Myślałem, że zostaniemy podwiezieni przez kogoś na lotnisko w centrum stanu, tam przejdziemy odprawę, a potem polecimy prosto do Las Vegas. Mógłbym podczas relaksującego lotu przespać się przez moment, być może rozwiązać jakąś krzyżówkę i przeczytać Mojego Księcia od Julii Quinn, ale nic bardziej mylnego.

Zostałem nagle świadkiem magicznej zmiany planów, podważenia logiki i roszady na poziomie prawdziwego księcia – księcia chaosu.

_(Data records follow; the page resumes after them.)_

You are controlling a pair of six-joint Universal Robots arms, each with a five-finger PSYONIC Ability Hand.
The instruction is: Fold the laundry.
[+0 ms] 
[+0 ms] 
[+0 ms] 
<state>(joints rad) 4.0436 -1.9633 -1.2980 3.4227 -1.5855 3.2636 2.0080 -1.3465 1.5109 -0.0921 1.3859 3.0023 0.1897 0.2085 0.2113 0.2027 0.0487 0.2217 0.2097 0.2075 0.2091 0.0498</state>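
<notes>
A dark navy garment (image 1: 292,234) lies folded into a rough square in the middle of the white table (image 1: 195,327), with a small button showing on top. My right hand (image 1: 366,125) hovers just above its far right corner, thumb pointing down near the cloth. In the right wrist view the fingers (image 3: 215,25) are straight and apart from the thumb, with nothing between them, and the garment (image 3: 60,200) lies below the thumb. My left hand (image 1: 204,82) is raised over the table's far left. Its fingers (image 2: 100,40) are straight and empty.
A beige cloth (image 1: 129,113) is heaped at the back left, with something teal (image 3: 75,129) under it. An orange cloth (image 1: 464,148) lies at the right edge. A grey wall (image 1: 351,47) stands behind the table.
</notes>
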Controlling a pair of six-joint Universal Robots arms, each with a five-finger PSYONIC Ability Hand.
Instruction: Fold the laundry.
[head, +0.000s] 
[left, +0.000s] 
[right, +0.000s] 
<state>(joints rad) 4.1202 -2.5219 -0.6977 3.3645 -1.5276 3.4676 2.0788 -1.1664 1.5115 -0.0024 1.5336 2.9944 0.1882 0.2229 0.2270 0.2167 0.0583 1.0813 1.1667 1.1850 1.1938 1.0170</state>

Okazało się, że Cynthia, czyli sekretarka Mike'a, napisała mu maila dzień wcześniej, co on zaakceptował w sekrecie przed Jackie wyciągając służbową komórkę, a potem ustalił z moją byłą żoną na festynie kolejną sprawę, by jeszcze przed moją pobudką dogadać się z Liz, tylko dlatego, bo jego aktorka zmieniła plany i nagle zamiast prosto do Nevady – mieliśmy najpierw trafić moim samochodem no Nowego Jorku, gdzie w fikuśnej, zbyt drogiej restauracji zamierzaliśmy zjeść kolację z jakąś sławną(?) Mary-Jane, by koniec końców samolotem z dupska, to znaczy z zasobów poważnych, rozpoznawalnych, nadzianych ludzi – trafić prosto w miejsce, które miało stać się planem serialu, by zakończyć ten absurd huczną imprezą w kasynie.

To nawet nie brzmi jak opowiadanie, które mógłby napisać któryś z moich uczniów na lekcji języka angielskiego, tylko jak naprawdę słaby wstęp do pornosa, skutkiem czego, kiedy grzałem dłonie na kubku, wciąż wczorajszy, miałem ochotę powiedzieć Michaelowi, żeby leciał sam, albo zabrał Ninę, a mnie mogą zostawić w moim mieszkaniu na Brooklynie, gdzie pierwszy raz od urodzenia się June – zaliczę naprawdę długaśną drzemkę.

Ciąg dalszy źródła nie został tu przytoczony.